Problem
Return all lines below containing the word "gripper".

### Data provided ###

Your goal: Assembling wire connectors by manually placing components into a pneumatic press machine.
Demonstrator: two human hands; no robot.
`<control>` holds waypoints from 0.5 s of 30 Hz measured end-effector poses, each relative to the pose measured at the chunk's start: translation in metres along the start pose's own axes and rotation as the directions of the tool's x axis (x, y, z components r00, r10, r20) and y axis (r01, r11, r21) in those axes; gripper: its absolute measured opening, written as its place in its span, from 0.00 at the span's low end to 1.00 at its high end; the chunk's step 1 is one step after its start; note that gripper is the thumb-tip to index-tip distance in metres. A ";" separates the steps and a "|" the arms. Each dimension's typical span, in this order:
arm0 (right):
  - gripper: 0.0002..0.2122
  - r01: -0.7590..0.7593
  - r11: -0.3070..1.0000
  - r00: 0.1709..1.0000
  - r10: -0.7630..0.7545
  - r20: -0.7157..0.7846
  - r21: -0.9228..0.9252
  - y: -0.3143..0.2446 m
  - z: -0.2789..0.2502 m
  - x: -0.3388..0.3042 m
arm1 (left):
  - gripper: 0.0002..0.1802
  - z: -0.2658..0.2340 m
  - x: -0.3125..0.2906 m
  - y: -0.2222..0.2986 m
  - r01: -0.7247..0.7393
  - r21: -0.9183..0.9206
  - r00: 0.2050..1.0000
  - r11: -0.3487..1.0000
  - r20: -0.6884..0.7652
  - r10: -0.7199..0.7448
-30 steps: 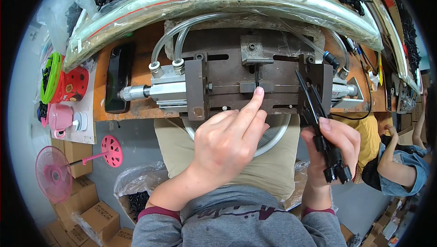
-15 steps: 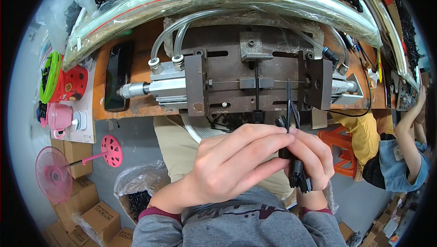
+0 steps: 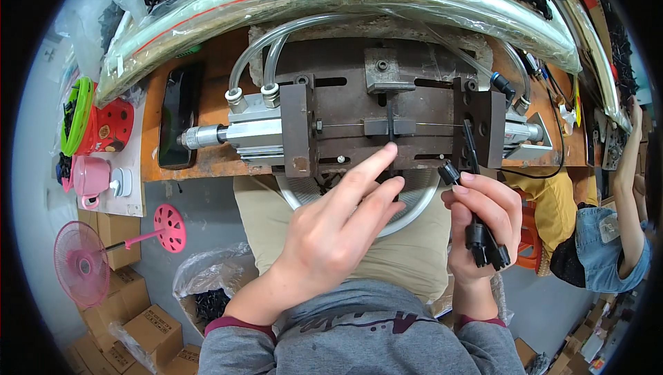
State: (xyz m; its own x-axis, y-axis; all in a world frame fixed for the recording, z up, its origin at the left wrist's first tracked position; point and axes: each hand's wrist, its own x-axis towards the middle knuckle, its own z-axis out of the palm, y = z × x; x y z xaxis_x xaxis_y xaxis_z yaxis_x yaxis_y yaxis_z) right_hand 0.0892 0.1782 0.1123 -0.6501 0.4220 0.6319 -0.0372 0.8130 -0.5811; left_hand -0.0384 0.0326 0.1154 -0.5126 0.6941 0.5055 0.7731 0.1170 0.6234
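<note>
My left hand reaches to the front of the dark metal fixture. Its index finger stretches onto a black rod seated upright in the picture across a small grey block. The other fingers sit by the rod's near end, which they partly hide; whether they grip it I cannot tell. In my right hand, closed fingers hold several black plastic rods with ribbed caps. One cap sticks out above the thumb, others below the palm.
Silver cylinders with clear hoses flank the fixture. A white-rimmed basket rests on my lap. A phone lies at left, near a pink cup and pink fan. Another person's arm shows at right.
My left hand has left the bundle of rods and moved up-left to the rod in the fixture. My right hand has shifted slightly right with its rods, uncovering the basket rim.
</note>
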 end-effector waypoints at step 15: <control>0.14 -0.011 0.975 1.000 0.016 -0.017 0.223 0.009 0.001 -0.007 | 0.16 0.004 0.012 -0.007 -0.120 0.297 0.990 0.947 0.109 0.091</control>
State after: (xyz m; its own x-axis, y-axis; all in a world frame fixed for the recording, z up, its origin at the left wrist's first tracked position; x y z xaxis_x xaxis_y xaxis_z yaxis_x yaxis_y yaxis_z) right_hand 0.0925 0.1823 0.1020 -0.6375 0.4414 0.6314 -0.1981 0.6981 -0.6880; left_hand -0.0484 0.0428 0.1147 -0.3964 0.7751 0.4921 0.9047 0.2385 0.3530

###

Answer space
`<control>` holds waypoints from 0.5 s of 30 Hz measured end-effector poses, each relative to the pose measured at the chunk's start: translation in metres along the start pose's own axes and rotation as the directions of the tool's x axis (x, y, z components r00, r10, r20) and y axis (r01, r11, r21) in those axes; gripper: its absolute measured opening, written as its place in its span, from 0.00 at the span's low end to 1.00 at its high end; the chunk's step 1 is one step after its start; note that gripper is the thumb-tip to index-tip distance in metres. A ";" separates the steps and a "|" the arms. Each dimension's typical span, in this order:
  - gripper: 0.0002..0.2122
  - gripper: 0.0002..0.1802

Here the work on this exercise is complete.